**Your objective:**
Every line in the data below from the one containing "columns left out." down to the one containing "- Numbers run", both included, must be retyped exactly; no other line is to appear.

START Records

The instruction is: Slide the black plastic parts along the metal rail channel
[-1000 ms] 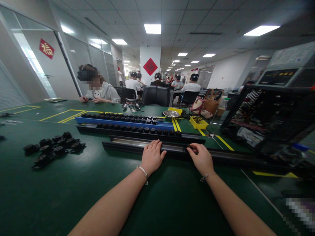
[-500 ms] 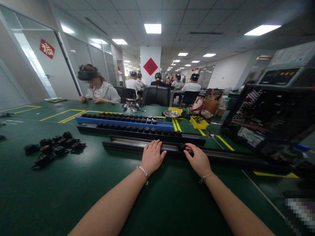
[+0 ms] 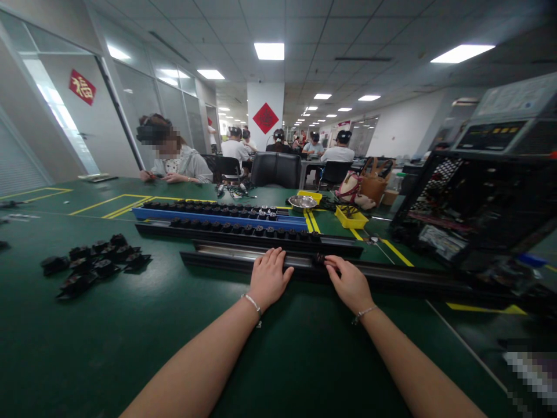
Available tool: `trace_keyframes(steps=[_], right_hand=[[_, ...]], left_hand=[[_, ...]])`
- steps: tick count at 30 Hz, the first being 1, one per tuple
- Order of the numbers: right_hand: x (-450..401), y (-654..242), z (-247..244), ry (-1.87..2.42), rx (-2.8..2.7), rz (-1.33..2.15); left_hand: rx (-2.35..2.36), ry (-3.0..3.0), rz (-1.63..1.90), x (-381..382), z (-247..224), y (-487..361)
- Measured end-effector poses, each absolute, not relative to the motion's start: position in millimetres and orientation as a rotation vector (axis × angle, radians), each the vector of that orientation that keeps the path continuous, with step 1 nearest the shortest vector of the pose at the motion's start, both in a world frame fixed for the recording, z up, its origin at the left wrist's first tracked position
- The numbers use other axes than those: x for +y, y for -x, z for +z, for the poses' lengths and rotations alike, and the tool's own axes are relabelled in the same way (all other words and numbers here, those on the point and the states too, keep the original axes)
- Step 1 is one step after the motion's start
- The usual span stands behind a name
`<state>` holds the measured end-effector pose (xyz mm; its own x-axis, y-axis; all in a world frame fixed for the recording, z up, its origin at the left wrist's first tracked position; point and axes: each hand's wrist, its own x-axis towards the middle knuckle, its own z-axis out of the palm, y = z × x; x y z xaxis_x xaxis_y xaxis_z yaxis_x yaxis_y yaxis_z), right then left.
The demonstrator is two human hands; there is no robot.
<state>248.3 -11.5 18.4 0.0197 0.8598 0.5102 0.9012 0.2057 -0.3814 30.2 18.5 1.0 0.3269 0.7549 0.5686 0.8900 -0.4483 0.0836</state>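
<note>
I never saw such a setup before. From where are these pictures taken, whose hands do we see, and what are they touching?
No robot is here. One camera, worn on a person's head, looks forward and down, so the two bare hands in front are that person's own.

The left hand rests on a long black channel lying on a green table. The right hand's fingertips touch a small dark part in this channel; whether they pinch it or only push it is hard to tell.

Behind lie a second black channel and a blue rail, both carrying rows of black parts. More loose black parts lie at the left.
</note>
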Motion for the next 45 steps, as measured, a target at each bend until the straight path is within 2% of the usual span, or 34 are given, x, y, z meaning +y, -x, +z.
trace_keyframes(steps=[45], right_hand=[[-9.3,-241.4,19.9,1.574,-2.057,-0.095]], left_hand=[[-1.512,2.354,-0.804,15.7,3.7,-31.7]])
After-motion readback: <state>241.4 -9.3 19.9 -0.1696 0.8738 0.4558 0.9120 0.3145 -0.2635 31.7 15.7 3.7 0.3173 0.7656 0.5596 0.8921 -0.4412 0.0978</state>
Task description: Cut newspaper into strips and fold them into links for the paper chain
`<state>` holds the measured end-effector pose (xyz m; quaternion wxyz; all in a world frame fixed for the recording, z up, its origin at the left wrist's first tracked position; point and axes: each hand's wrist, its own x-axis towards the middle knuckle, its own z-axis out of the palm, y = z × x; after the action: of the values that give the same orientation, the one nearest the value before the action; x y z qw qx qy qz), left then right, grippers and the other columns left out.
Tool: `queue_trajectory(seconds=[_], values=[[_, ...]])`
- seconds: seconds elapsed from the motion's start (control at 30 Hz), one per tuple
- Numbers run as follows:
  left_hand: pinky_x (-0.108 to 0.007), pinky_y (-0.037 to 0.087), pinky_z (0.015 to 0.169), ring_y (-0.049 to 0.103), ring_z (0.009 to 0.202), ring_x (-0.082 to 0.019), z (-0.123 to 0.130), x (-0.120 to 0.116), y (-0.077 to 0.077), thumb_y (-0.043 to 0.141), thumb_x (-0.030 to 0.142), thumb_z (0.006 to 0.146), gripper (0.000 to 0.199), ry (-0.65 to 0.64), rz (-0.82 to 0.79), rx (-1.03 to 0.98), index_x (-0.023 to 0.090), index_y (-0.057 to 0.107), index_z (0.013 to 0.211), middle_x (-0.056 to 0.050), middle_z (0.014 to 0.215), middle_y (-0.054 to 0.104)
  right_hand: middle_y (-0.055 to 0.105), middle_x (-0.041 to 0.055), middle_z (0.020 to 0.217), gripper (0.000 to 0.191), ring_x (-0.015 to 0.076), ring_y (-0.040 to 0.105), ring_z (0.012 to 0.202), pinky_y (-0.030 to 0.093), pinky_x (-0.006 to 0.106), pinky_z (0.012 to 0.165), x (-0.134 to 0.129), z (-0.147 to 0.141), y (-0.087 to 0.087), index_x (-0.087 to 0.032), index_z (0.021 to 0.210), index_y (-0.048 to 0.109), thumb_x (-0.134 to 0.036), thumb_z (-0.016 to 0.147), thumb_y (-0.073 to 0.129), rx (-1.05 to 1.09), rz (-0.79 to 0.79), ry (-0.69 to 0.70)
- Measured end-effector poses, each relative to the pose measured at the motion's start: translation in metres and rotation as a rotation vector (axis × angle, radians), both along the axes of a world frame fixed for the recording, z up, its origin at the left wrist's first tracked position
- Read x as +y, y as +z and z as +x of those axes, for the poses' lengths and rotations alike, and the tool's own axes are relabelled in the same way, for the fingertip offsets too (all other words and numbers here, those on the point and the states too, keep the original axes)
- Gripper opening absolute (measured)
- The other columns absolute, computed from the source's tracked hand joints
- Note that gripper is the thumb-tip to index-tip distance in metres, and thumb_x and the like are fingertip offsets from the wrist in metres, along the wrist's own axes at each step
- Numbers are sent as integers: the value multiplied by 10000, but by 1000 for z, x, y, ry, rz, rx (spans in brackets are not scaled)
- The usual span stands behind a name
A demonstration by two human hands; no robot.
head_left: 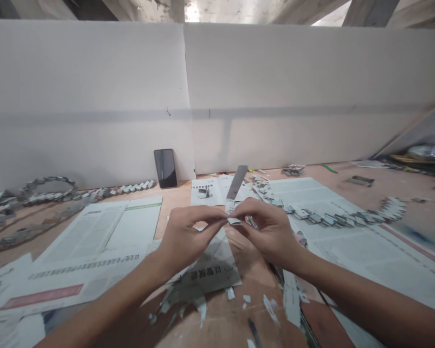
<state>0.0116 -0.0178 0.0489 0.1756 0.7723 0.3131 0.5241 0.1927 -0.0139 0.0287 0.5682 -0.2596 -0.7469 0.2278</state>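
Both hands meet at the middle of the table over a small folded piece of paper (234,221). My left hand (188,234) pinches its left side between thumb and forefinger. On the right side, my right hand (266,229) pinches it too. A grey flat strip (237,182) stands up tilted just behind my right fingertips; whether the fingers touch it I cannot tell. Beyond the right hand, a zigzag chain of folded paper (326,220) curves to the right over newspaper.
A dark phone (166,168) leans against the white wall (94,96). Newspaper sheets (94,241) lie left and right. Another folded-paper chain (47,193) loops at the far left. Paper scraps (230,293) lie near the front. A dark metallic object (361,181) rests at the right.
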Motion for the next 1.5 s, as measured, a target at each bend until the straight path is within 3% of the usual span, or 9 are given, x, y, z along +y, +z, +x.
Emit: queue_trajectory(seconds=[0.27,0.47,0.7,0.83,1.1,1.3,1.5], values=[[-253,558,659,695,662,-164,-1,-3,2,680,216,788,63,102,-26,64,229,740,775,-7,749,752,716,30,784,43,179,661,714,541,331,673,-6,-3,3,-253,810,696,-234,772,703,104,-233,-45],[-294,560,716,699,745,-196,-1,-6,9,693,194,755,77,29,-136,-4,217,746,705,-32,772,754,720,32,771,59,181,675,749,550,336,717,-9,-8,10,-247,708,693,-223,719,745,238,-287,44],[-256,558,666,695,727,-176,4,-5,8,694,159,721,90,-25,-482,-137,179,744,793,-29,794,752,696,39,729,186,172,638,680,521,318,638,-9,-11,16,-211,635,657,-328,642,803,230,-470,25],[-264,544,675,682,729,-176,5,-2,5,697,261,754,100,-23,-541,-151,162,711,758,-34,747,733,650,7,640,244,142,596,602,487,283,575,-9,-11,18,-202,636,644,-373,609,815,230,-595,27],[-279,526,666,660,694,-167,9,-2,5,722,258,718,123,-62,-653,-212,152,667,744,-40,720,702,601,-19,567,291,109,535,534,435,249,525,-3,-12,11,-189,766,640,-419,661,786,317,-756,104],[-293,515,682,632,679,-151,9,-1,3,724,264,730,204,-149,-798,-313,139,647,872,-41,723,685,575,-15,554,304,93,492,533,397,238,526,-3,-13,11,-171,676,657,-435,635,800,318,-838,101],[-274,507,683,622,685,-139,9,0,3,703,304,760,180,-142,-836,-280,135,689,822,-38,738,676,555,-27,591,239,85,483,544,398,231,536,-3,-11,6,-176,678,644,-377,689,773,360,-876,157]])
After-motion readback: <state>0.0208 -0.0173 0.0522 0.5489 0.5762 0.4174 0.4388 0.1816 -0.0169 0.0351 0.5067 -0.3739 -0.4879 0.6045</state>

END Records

**Reply:**
`<state>` holds the measured end-effector pose (xyz m; quaternion wxyz; all in a world frame fixed for the recording, z up, its origin at the left wrist's first tracked position; point and axes: each hand's wrist, its own x-axis towards the middle knuckle, its own z-axis out of the palm, y = z × x; after the action: of the values that give the same orientation, the one nearest the value before the action; x y z qw qx qy qz), left then right, grippers and the other columns left out.
Tool: `queue_trajectory(seconds=[_], values=[[_, ...]])`
- seconds: seconds elapsed from the motion's start (control at 30 Hz), one per tuple
- Numbers run as follows:

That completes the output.